Ron, el gato de la casa, ha sido herido en combate.
De madrugada, escuchamos la pelea. Fue una lucha titánica. Un
gato negro, inmenso, se plantó frente a Ron, invadiendo su espacio, y lo
desafió.
Los gatos son territorialistas. Vigilan su espacio en las
noches. Pasan horas y horas en atenta vigilia, dilatando sus pupilas al máximo,
que brillan, cual ojos de gato.
Aquella noche, el invasor vulneró el cerco de seguridad. Ron
respondió a su naturaleza felina y repelió el ataque, sin medir el tamaño de su
oponente. Llovió fuerte esa madrugada azul.
Cuando llegamos al techo, el invasor había abandonado el
escenario de combate y Ron tenía aún los pelos del lomo erizados y las fauces
abiertas mostrando sus colmillos. Sus ojos resplandecían como luciérnagas.
Ron tenía dos uñas clavadas en el muslo de su pata trasera. Las
garras del usurpador.
En estos tres días le han aplicado inyecciones contra la
infección y tiene un tratamiento con pastillas antibióticas para otros cinco
días.
No recuerdo, de niño, tantos mimos para un gato.

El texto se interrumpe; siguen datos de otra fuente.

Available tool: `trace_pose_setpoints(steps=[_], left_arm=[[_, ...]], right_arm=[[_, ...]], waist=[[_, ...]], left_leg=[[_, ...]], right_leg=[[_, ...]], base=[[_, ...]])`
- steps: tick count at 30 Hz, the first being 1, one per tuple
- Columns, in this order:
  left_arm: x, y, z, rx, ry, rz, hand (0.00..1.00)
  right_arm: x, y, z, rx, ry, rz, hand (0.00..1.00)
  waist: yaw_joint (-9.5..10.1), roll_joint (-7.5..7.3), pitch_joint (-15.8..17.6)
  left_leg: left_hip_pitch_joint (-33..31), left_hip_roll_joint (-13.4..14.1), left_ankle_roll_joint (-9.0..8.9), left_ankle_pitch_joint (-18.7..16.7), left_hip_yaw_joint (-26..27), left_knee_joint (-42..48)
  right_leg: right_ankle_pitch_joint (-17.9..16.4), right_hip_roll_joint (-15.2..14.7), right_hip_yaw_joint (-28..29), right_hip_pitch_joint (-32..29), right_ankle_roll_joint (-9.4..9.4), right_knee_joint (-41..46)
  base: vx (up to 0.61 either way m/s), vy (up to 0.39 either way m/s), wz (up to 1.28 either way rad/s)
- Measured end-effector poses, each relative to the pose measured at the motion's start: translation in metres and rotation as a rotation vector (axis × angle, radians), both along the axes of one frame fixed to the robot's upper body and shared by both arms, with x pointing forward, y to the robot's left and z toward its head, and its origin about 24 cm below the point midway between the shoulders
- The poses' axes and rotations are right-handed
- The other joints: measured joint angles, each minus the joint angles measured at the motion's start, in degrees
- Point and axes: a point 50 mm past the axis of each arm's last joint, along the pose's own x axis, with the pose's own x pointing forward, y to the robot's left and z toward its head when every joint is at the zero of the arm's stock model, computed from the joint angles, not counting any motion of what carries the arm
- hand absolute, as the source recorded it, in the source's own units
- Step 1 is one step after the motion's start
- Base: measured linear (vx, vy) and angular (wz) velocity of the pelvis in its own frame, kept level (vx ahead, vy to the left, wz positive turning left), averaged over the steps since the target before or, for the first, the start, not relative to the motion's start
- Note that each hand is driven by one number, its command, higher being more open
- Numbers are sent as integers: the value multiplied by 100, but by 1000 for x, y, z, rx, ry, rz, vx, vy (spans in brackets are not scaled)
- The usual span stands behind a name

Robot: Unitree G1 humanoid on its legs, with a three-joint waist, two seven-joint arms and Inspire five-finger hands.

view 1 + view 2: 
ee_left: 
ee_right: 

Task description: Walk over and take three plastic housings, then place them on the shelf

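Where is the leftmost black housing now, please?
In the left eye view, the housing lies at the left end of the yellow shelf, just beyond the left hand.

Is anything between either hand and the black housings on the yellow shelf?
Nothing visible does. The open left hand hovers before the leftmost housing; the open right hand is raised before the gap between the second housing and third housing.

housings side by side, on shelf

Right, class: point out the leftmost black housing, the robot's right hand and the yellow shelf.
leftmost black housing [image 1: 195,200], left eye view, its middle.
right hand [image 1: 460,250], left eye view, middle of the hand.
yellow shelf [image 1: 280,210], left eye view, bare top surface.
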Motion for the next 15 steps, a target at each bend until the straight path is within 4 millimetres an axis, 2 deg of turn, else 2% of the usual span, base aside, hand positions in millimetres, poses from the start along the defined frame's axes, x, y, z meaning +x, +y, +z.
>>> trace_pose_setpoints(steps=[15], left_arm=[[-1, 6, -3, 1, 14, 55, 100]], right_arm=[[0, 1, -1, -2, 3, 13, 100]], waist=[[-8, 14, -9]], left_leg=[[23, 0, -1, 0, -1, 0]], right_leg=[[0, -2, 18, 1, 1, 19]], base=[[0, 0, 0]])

En mis tiempos, los gatos se curaban solos. Regresaban en
pedacitos cada vez que la naturaleza los urgía a rondar por techos propios y
ajenos, y se pasaban mañanas y tardes enteras lamiéndose —literalmente— sus
heridas de guerra.
Aprendí mucho viendo peleas de gatos.
Algunos pelean para defender su territorio y comida. Pero
también pelean cuando están en celo, disputando alguna hembra o corriéndose de
ella. Las danzas de combate difieren según el tipo de lucha.
Pero creo que el gato comprende que las heridas de amor son
inevitables y por eso, se rinde ante ellas.
En este caso, Ron, mi gato de casa, ha tenido una batalla
nocturna por el territorio.
Lo sé porque no ha vuelto a salir de ronda. Un gato
enamorado, por más que lo hagan pedazos, vuelve siempre a su gata fiera.